Viele Orts- und Landschaftsbezeichnungen sind auf die Buche zurückzuführen. 1567 Ortsnamen im deutschsprachigen Raum lassen sich von dem Begriff „Buche“ ableiten. Auch Familiennamen wie Büchner oder Heesters (Heester = Heister = altfränkisch junge Buche) haben ihren Ursprung im Namen dieser Baumart.

Die Vermutung der Brüder Grimm, dass sich die Begriffe „Buchstabe“ und „Buch“ davon ableiten, dass die Germanen Runen als Orakel in Buchenholzstäbe einritzten, wird heute von der Wissenschaft nicht mehr gestützt. Gutenbergs Lettern sollen immerhin aus Buchenholz geschnitten worden sein.
Um die Zukunft der Buche in Mitteleuropa ist es nicht gut bestellt. Die Folgen des Klimawandels lassen sich für den geschulten Betrachter an verschiedenen Merkmalen feststellen:

  1. Die Bäume tragen alljährlich unverhältnismäßig viele Früchte (früher nur alle 5 – 7 Jahre).
  2. Sie bilden wegen der großen Kraftanstrengung kleineres Laub.
  3. Besonders im obersten Kronenbereich wird weniger oder gar kein Laub mehr gebildet, weil der Wasserdruck im Kapilarsystem nicht mehr weit genug reicht.
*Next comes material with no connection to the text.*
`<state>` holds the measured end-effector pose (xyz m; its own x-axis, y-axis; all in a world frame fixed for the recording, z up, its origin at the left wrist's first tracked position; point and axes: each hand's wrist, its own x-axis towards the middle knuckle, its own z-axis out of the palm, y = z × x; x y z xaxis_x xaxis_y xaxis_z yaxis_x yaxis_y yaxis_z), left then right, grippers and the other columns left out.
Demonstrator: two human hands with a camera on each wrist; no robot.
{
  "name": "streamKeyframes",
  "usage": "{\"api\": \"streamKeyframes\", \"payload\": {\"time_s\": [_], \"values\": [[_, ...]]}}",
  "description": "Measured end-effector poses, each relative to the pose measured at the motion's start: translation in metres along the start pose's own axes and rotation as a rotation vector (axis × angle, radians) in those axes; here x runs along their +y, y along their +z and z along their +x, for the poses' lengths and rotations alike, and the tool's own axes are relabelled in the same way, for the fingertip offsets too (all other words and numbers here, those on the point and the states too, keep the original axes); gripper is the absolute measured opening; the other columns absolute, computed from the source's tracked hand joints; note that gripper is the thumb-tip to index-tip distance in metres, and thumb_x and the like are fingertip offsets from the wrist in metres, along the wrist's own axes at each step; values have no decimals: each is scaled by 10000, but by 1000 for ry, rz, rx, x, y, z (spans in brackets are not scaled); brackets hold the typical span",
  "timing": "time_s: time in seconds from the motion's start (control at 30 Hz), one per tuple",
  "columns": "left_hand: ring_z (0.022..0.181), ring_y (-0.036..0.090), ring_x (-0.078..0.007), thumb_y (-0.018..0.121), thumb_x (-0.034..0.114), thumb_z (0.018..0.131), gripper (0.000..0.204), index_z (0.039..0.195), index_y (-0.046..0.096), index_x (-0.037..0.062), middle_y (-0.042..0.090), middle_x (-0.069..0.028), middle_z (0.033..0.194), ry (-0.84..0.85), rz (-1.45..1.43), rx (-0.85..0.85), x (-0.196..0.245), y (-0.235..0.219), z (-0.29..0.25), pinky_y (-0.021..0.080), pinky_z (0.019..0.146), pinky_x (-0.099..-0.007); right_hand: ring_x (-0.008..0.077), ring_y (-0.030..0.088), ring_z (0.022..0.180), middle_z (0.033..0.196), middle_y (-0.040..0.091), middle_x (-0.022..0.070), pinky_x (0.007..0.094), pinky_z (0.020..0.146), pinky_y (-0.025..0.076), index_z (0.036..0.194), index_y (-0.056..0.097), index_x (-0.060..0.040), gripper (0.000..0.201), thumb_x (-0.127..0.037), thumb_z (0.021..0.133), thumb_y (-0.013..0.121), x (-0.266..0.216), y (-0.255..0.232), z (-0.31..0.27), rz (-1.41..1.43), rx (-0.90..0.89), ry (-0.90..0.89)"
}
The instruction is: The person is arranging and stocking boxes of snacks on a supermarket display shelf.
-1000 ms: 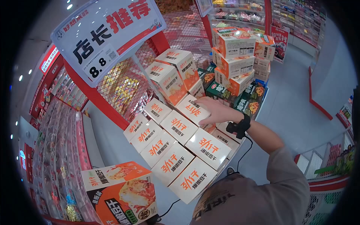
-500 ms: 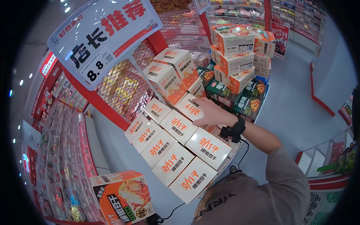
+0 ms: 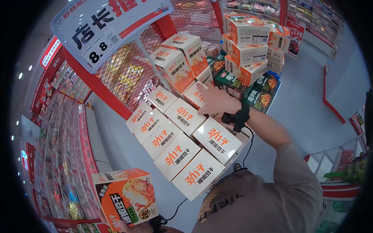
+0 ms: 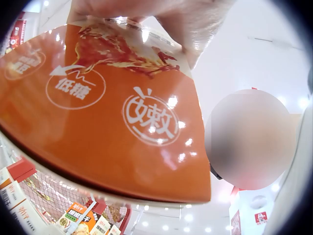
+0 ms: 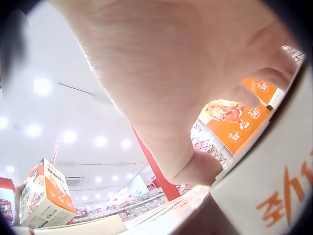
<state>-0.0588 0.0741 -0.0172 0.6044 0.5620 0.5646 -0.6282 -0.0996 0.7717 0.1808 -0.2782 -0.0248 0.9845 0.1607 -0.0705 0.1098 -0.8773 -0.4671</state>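
At the lower left of the head view my left hand (image 3: 134, 226) grips an orange-and-white food box (image 3: 130, 202), holding it up off the stack. The left wrist view shows that box's glossy orange side (image 4: 107, 122) close up, with the hand (image 4: 161, 19) at its upper edge. My right hand (image 3: 217, 100) reaches over a white-topped box (image 3: 191, 94) in the stack. Its thumb and fingers are at opposite edges of the lid. In the right wrist view the thumb (image 5: 198, 167) lies against the lid's edge, and the fingertips are partly hidden.
More white-topped boxes (image 3: 182, 114) lie in rows in front. Taller orange-and-white boxes (image 3: 176, 70) stand behind, near a price sign (image 3: 105, 33). Dark green boxes (image 3: 231, 83) and a stack of orange boxes (image 3: 248, 52) are to the right. Clear snack bins (image 3: 64, 155) line the left side.
The left-hand box has turned slightly, and more of the left hand shows under it. My right hand stays at the same white-topped box, its fingers spread wider. The head view has shifted down.
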Motion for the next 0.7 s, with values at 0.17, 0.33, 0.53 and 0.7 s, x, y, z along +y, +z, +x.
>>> {"api": "streamKeyframes", "payload": {"time_s": [0.17,0.33,0.53,0.7], "values": [[1200,513,-313,571,459,815,734,1403,385,62,466,-182,1360,-20,46,37,-8,-13,-7,463,932,-460,391,606,997,1065,586,291,413,820,508,1472,213,21,1057,-262,593,726,-3,-25,-2,-32,12,-144],[1181,524,-294,542,484,819,752,1410,358,58,464,-176,1346,-19,85,100,-10,-22,-11,484,908,-439,322,619,979,1070,608,236,386,830,507,1481,212,-5,1087,-223,560,746,10,-62,-13,-20,-110,-209],[1148,544,-275,503,519,818,779,1404,339,33,460,-175,1321,96,249,204,5,-5,5,514,865,-410,337,506,1160,1277,483,202,460,943,403,1522,181,-135,1155,-235,538,776,78,-46,-30,-83,-264,-285],[1120,553,-257,456,487,821,748,1380,372,-4,447,-173,1322,222,386,110,22,49,31,518,845,-375,370,436,1185,1266,436,205,531,972,335,1511,154,-41,1175,-220,560,821,63,-6,-44,-350,73,-240]]}}
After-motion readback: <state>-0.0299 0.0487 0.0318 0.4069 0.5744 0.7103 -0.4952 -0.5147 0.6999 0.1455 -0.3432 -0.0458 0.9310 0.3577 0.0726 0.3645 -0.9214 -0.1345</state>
Die allermeisten Buchen sterben in Waldrandlagen ab. Wenn ihre Stämme mit der dünnen glatten Rinde sich zu stark erhitzen, bekommen sie einen Sonnenbrand, die Rinde reißt auf, es können Parasiten eindringen und den Baum schädigen. Im schlimmsten Fall beginnt der Baumsaft unter der Rinde praktisch zu kochen.

Im ersten Halbjahr 2022 betrug die durchschnittliche Regenmenge in Nordhessen rund 300 mm bei einem auf mehr als 2,50 m tief abgesunkenen Grundwasserspiegel. Dennoch müssen wir zuversichtlich sein, dass die Buche nicht ganz aus unseren Wäldern verschwinden wird, denn sie besitzt ein hohes genetisches Anpassungspotenzial. Hoffen wir also, dass sie genügend Zeit bekommt, diese Fähigkeit auch rechtzeitig zu nutzen.